TASK DETAILS:
Print the listing below again, exactly. Skip the pictures.

- Opening Delimiter -

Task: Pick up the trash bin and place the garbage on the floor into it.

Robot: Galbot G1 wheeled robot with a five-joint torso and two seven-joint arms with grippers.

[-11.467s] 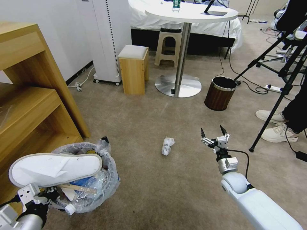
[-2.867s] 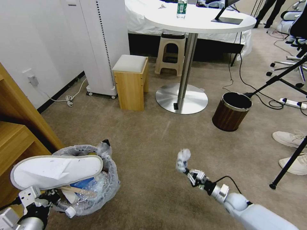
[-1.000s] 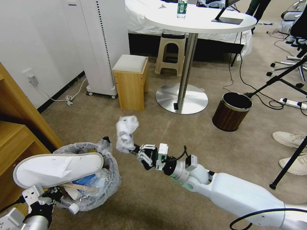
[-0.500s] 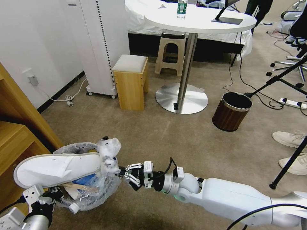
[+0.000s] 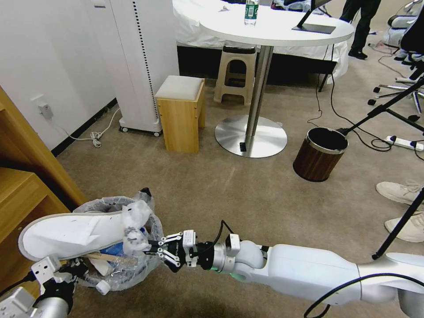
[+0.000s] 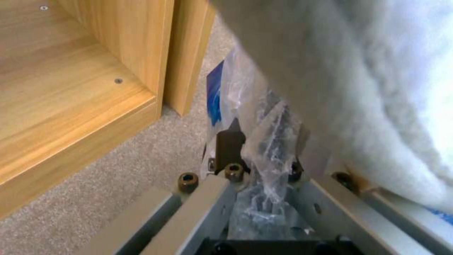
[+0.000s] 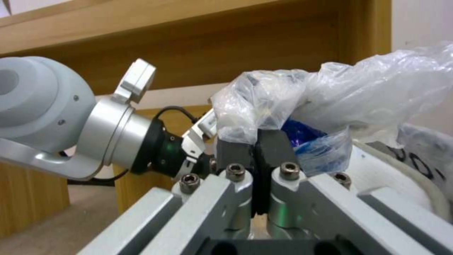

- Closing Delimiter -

COMPLETED TASK:
Task: Pick up the trash bin and place the garbage on the floor into it.

Robot: Galbot G1 wheeled robot with a five-joint torso and two seven-joint arms with grippers.

[-11.467s] 
[-2.867s] 
[-1.000s] 
[-0.500s] 
[+0.000s] 
[+0.000s] 
[+0.000s] 

No further output is expected here.